After the lease agreement was signed on 5 September 1958, the unit, designated KT-72 (KT – torpedo boat), was incorporated into the Polish Navy on 11 October 1958 by order of the Commander of the Navy (No. 044/Org.), along with its sister ships KT-71, KT-73, KT-74, KT-75, KT-76, KT-77, KT-78, KT-79, KT-91, and KT-92. Initially, the vessel was part of the Torpedo Boat Squadron stationed in Gdynia, which was restructured in November 1958 into the Torpedo Boat Brigade, also based in Gdynia. On 1 January 1960, the vessel's hull number was changed to 402. After the lease period ended, the unit was purchased by the Polish Navy on 1 January 1962 for 120,000 PLN. Following a reorganization in 1965, the Torpedo Boat Brigade was renamed the 3rd Torpedo Boat Brigade, and the vessel was assigned to the 2nd Torpedo Boat Squadron.

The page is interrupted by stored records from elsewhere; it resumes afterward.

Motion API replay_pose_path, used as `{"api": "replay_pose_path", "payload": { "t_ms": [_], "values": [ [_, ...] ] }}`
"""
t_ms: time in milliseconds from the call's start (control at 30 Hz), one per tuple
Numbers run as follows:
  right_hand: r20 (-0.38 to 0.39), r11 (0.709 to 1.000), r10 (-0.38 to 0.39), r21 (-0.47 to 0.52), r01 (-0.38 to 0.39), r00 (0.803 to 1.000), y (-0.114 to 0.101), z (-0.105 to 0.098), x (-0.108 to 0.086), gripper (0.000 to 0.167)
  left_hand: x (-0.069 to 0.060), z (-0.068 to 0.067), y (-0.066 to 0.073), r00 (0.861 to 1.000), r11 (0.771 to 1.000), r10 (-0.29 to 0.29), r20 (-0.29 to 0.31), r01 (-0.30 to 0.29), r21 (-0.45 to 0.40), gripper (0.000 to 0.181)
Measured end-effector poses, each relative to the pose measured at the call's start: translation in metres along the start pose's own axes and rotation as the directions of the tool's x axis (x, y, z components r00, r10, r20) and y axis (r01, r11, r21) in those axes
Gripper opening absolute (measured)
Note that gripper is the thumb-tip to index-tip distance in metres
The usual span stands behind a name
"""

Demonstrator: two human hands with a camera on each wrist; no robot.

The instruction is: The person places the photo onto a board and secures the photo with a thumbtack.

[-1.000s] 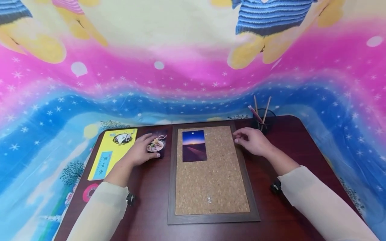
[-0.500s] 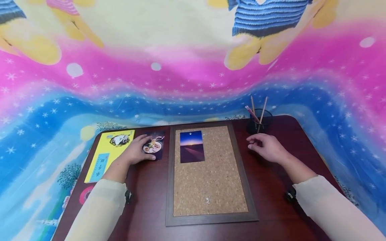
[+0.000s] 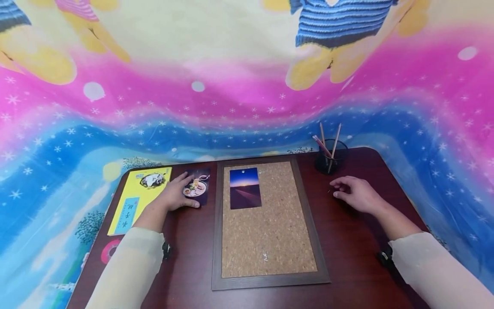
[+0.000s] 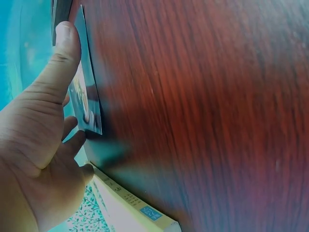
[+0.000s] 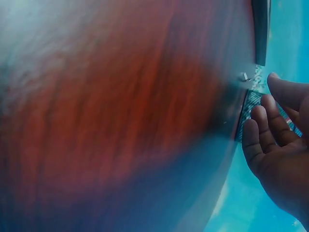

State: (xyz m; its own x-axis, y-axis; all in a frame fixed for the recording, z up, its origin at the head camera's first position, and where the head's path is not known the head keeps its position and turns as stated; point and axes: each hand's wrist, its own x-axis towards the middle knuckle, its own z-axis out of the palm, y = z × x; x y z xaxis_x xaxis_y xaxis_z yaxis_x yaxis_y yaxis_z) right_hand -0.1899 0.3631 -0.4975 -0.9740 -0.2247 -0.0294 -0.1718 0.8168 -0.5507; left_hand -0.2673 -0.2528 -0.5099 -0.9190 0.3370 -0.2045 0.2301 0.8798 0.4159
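Note:
My left hand (image 3: 175, 195) lies with spread fingers at the left edge of a dark food photo (image 3: 196, 188); its thumb is near the photo's lower part. In the left wrist view, that hand (image 4: 46, 140) is beside the same photo (image 4: 92, 108). To the right of the corkboard (image 3: 270, 240), my right hand (image 3: 359, 195) hovers low with loosely bent fingers, nothing visible in them. A tiny shiny piece (image 5: 245, 77) stands on the table just off the fingertips of the right hand (image 5: 282, 130). A sunset photo (image 3: 245, 189) is on the board's upper left.
A mesh holder (image 3: 329, 163) with several pencils stands behind my right hand. Left of the food photo lies a yellow book (image 3: 148, 195), and nearer to me is a pink ring-shaped item (image 3: 109, 251), partly behind my left sleeve. A patterned cloth (image 3: 231, 103) hangs behind the table.
My right hand has moved right, from the board's right edge to the table. The tiny piece now shows by its fingertips. My left hand has stayed beside the food photo.

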Motion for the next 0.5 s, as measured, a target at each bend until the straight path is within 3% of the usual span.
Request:
{"api": "replay_pose_path", "payload": {
  "t_ms": [200,500],
  "values": [
    [0.012,1.000,0.008,-0.003,-0.008,1.000,0.0061,0.0035,-0.0003,0.032,0.0011,0.0045,-0.0026,1.000,0.999,0.008,-0.005,-0.008,0.052,0.116],
    [0.028,0.999,-0.006,-0.044,0.008,1.000,0.0076,0.0067,0.0087,0.030,0.0000,0.0052,0.0032,1.000,0.998,0.002,-0.010,-0.002,0.065,0.108]
  ]
}}
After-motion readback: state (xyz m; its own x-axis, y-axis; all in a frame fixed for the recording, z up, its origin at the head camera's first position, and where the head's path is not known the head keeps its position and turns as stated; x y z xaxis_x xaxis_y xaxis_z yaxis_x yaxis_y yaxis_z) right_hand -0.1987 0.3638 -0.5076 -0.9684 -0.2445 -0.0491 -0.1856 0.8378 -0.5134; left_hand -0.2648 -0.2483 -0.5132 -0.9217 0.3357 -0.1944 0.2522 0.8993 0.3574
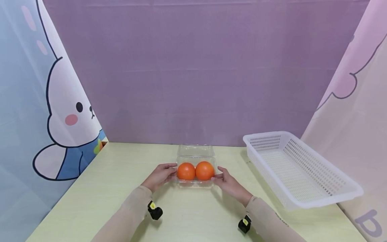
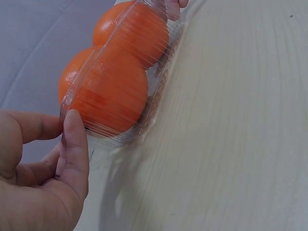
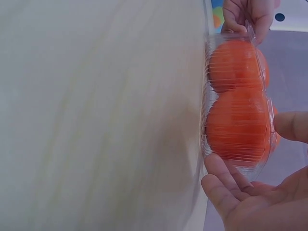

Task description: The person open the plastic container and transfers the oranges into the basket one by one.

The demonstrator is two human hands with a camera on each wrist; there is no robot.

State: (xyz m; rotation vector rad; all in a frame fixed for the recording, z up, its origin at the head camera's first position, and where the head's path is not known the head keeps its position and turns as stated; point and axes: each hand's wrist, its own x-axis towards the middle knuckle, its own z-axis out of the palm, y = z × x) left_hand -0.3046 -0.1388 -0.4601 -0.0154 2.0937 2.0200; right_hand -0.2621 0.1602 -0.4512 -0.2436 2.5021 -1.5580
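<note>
Two oranges (image 1: 205,170) sit side by side in a clear plastic clamshell box (image 1: 193,184), its lid (image 1: 196,151) standing back on the far side. My left hand (image 1: 161,175) pinches the box's left rim between thumb and fingers; the left wrist view shows this grip on the rim (image 2: 67,98) closely. At the right end, my right hand (image 1: 230,187) holds the box, thumb (image 3: 291,126) at the upper rim beside the nearer orange and fingers (image 3: 219,190) against the lower side. Ribbed plastic walls partly veil the oranges in both wrist views.
A white perforated plastic basket (image 1: 290,179) stands on the right side of the pale wooden table (image 1: 193,218). Behind the table hangs a purple cloth (image 1: 193,74). Printed curtains flank it, with a cartoon rabbit (image 1: 71,111) on the left one.
</note>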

During its long service, the boat (like other Polish P 6-class units) was intensively used, participating in exercises and maneuvers, and many naval specialists were trained aboard it. On 26 January 1970, KT-72 became an experimental unit. It was planned to use the ship for operational trials of automatic engine control systems, followed by its use for operational camouflage within the 45th Division of Auxiliary Floating Units in Gdynia. However, these plans were abandoned. The unit was struck from the fleet list on 15 July 1970.